Islamic State is an "apocalyptic cult" whose mass slaughters are an "assault on all humanity", US President Barack Obama told the UN General Assembly on Monday.
Speaking before delegates from all UN nations and UN Secretary-General Ban Ki-moon in New York, Obama said there are no easy answers to the crisis, but "there is no room for accommodating an apocalyptic cult like ISIL, and the United States makes no apologies for using military, as part of a broad coalition, to go after them.
"We do so with a determination to ensure that there will never be a safe haven for terrorists who carry out these crimes," he added. "And we have demonstrated over more than a decade of relentless pursuit of al Qaeda, we will not be outlasted by extremists."
The President said Syria posed the greatest threat to international order. "When a dictator slaughters tens of thousands of his own people, that is not just a matter of one nation's internal affairs – it breeds human suffering on an order of magnitude that affects us all.
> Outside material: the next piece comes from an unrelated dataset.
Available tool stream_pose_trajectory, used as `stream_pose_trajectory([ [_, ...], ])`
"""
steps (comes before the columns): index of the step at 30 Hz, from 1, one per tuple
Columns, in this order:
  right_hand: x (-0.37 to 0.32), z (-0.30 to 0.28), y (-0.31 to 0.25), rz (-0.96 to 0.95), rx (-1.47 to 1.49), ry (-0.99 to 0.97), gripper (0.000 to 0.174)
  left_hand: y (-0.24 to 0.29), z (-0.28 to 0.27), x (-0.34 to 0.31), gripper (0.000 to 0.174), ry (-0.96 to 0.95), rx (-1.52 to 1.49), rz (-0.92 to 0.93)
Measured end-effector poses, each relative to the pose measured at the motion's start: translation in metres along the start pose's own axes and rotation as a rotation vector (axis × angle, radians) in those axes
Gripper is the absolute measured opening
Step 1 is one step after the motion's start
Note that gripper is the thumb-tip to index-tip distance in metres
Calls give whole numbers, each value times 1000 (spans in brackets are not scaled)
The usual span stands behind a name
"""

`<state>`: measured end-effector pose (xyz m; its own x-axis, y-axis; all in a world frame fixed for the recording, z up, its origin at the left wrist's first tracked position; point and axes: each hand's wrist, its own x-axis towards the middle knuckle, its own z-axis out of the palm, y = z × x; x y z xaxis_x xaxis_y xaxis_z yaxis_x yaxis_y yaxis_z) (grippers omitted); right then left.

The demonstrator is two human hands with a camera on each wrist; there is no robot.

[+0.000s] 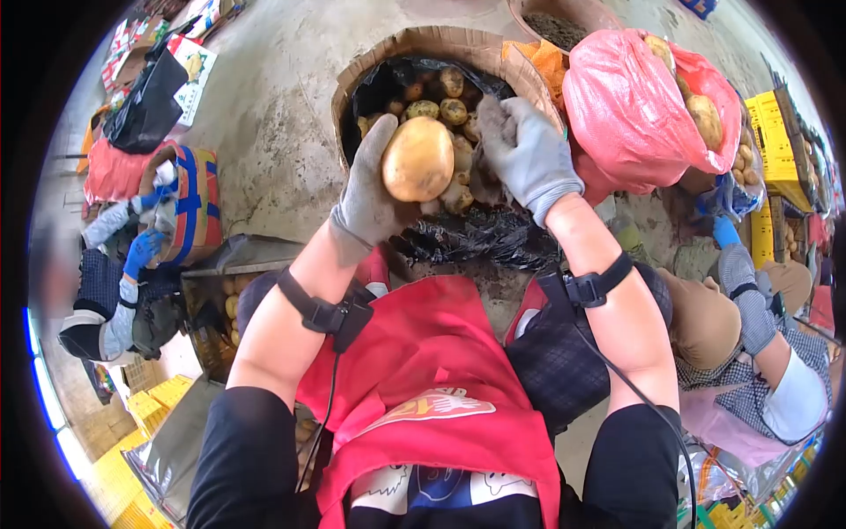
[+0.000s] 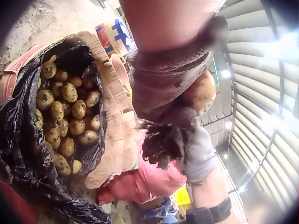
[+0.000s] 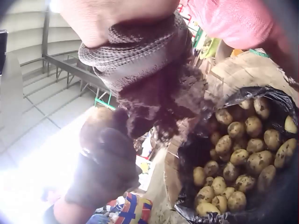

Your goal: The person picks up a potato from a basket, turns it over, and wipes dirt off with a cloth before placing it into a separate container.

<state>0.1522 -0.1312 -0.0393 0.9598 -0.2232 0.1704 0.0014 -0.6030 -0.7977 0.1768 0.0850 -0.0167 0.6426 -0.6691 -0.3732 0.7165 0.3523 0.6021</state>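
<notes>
A large, pale yellow potato (image 1: 419,160) is gripped in my grey-gloved left hand (image 1: 366,192), thumb along its side, above an open carton. My right hand (image 1: 534,157), also in a grey glove, is just right of the potato and holds a dark, muddy, ragged cloth (image 2: 163,142). Below both hands, the cardboard carton (image 1: 348,84) is lined with a black plastic bag (image 1: 480,236). Several soil-speckled potatoes (image 3: 239,157) lie inside it. In the left wrist view, the held potato (image 2: 202,93) shows brown marks, and my left hand's fingers are partly hidden.
Right of the carton stands a pink sack (image 1: 617,115) with large potatoes in its mouth. A tub of soil (image 1: 557,31) is behind it. Yellow crates (image 1: 771,141) stand far right. At left, another person's blue-gloved hands (image 1: 145,251) are at a striped bag (image 1: 196,207); someone else sits at right.
</notes>
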Motion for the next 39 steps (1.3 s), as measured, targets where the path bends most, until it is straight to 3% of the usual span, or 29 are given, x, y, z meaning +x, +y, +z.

Likewise, when a terrorist group beheads captives, slaughters the innocent and enslaves women, that's not a single nation's national security problem – that is an assault on all humanity."
He admitted that "compromise will be required" to end the war in the Middle East and eradicate ISIS, "but realism also requires a managed transition away from Assad and to a new leader, and an inclusive government that recognises there must be an end to this chaos so that the Syrian people can begin to rebuild."
The "poisonous ideology" of Islamic extremism "infects too many of our young people," Obama said, and Muslims must reject those who preach intolerance and promote violence, while non-Muslims must reject the worldview that equates Islam with terror.
The President also addressed issues of poverty, quoting Pope Francis in saying "we are stronger when we value the least among us, and see them as equal in dignity to ourselves and our sons and daughters". Other subjects noted in the wide-ranging address were climate change, Iran, and US relations with Cuba.
In a separate speech on Monday, Jordan's King Abdullah II branded the fight against ISIS "a third world war", and warned that the future is being threatened by the "outlaws of Islam that operate globally today".
"These outlaws gangs use suspicion and ignorance to expand their own power, and worse still, is the free hand they grant themselves to distort the word of God; to justify the most atrocious of crimes," he said.
"Let us amplify the voice of moderation. It is one of the greatest ironies of our times that extremist voices use advanced media to propagate ignorant ideas."
King Abdullah also called for the international community to respond to the Syrian refugee crisis. "It is the world's obligation to find solutions and provide relief for the millions of refugees in my region," he said.
According to the UN, Jordan has taken in more than 600,000 Syrian refugees.